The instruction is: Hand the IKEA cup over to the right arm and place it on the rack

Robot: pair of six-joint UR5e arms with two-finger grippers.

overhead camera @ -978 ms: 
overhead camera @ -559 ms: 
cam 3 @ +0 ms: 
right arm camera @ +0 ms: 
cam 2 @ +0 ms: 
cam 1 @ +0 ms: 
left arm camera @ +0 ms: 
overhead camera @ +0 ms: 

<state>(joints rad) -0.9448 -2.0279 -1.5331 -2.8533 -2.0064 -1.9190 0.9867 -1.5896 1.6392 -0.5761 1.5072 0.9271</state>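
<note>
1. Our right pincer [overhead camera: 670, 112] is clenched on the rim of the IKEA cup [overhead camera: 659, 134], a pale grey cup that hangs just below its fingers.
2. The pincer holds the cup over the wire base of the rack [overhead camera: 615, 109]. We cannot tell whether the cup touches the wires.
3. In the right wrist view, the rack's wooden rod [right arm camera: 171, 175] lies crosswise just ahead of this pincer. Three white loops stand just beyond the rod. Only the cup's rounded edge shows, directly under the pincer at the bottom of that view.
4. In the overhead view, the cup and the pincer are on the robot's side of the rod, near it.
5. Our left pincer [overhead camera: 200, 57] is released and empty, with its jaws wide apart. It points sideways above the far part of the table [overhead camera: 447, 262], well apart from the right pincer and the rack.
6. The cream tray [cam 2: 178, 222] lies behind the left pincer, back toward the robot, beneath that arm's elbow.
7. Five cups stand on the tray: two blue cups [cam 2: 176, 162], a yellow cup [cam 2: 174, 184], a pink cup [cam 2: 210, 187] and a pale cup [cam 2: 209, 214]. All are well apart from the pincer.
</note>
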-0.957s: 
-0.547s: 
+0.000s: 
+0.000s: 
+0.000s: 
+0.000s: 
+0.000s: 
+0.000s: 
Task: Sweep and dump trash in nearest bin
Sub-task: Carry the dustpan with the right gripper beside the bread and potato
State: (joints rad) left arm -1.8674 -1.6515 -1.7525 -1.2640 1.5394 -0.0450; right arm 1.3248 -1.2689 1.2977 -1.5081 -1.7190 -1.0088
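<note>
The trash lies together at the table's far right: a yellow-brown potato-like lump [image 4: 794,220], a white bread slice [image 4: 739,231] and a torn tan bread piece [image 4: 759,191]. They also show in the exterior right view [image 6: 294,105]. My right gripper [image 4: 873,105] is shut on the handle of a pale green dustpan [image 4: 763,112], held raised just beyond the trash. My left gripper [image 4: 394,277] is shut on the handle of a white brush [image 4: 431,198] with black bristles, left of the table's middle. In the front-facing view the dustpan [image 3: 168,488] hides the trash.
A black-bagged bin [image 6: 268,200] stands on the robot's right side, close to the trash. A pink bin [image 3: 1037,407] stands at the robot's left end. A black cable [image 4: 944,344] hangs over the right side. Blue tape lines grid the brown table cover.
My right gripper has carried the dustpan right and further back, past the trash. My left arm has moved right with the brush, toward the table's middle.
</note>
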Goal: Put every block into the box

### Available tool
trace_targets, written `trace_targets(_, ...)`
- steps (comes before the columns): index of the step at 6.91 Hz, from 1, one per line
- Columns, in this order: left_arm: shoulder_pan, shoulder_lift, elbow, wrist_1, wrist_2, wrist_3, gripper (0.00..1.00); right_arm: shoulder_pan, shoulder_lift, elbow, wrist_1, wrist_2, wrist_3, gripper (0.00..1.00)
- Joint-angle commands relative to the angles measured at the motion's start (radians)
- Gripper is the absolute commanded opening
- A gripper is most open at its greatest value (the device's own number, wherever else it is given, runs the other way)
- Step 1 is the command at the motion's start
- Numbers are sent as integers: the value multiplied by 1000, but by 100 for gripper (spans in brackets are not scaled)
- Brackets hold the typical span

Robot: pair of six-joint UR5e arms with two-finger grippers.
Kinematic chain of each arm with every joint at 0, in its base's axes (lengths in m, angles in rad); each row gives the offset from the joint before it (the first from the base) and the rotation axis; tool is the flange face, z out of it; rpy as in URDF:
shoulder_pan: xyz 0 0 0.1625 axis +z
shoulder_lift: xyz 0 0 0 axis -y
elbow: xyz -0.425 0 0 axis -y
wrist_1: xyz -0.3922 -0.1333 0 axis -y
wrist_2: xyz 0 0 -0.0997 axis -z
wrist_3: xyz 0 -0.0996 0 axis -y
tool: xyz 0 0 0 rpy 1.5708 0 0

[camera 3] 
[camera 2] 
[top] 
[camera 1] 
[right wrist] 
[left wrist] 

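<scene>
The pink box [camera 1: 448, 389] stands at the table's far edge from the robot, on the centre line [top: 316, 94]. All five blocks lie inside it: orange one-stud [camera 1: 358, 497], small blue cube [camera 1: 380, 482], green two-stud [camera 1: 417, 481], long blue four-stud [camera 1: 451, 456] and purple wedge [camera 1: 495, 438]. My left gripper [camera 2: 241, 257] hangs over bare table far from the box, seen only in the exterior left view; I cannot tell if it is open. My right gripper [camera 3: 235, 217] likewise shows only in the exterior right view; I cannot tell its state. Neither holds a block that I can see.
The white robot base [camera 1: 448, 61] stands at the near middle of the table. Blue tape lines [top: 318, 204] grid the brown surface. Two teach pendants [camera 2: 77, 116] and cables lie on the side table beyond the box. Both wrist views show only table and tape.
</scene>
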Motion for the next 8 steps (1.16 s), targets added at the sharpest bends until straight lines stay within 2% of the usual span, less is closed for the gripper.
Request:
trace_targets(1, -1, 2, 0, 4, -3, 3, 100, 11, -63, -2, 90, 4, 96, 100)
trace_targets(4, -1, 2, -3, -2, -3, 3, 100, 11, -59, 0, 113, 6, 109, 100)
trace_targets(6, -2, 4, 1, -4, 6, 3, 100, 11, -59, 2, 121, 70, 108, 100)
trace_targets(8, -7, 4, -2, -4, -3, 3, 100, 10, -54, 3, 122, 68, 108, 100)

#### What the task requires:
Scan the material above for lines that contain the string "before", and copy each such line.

#### Result of this exercise:
- steps (comes before the columns): index of the step at 6.91 Hz, from 1, one per line
Kinematic chain of each arm with every joint at 0, in its base's axes (lengths in m, angles in rad); each row gives the offset from the joint before it (the first from the base) and the rotation axis; tool is the flange face, z out of it; rpy as in URDF:

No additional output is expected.